- **Information supplied**
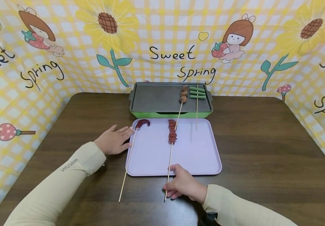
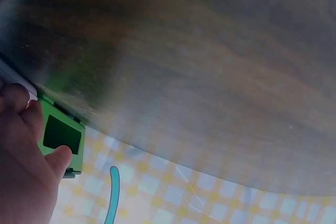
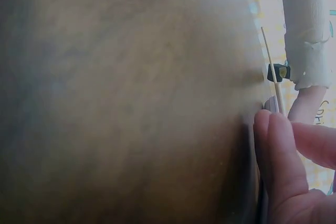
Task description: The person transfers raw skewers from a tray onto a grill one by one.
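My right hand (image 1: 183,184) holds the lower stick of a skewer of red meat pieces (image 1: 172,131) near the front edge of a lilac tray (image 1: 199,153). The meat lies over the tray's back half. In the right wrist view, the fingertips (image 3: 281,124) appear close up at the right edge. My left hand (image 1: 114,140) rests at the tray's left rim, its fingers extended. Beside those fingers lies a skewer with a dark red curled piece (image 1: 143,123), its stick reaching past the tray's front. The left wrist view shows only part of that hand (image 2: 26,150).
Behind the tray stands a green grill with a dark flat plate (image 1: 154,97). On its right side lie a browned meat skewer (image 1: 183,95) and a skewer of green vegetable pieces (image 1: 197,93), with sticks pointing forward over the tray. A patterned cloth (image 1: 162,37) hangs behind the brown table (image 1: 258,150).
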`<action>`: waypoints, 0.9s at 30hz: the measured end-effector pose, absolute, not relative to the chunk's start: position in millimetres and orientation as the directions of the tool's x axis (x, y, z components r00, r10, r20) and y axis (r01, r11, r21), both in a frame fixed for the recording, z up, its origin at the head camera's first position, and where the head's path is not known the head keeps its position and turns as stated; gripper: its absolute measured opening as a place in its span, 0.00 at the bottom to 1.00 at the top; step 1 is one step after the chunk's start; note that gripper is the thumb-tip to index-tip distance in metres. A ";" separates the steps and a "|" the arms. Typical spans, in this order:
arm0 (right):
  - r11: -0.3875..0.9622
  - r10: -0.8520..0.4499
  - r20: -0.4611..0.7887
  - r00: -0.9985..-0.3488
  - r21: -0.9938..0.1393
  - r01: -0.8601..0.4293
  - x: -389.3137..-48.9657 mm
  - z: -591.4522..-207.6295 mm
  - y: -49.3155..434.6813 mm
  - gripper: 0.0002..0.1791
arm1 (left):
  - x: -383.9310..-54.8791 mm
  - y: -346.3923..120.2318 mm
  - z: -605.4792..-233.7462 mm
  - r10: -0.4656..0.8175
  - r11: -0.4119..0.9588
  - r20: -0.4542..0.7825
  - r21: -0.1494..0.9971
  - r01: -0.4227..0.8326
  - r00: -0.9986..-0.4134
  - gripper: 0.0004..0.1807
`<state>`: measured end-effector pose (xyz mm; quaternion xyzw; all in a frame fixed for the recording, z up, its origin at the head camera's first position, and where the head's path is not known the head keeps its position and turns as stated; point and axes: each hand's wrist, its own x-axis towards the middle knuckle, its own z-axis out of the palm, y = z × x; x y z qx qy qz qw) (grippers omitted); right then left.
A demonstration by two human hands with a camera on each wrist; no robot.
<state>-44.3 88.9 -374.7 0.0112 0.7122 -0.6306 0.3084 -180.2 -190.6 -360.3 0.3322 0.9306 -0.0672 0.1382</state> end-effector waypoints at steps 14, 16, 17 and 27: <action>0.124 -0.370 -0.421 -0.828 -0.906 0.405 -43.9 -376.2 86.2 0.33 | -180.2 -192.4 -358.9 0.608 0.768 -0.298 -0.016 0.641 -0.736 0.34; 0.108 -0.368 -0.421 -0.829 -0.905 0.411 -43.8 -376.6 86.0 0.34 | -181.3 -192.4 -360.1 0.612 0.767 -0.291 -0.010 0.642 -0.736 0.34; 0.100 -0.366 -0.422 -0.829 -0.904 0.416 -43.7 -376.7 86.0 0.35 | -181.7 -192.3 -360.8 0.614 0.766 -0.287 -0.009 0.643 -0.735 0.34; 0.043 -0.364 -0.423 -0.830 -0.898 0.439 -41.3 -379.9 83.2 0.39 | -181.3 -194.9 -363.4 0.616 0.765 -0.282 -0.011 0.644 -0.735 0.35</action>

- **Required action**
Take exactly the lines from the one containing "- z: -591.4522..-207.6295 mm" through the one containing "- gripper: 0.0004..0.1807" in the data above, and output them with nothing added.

- **Answer to this problem**
  - z: -591.4522..-207.6295 mm
  - y: -49.3155..434.6813 mm
  - gripper: 0.0002..0.1791
arm1 (left):
  - x: -383.9310..-54.8791 mm
  - y: -346.3923..120.2318 mm
  - z: -605.4792..-233.7462 mm
  - r10: -0.4656..0.8175
  - r11: -0.4119..0.9588
  - r20: -0.4542..0.7825
  - r21: -0.1494..0.9971
  - r01: -0.4227..0.8326
  - r00: -0.9986..-0.4134
  - gripper: 0.0004..0.1807

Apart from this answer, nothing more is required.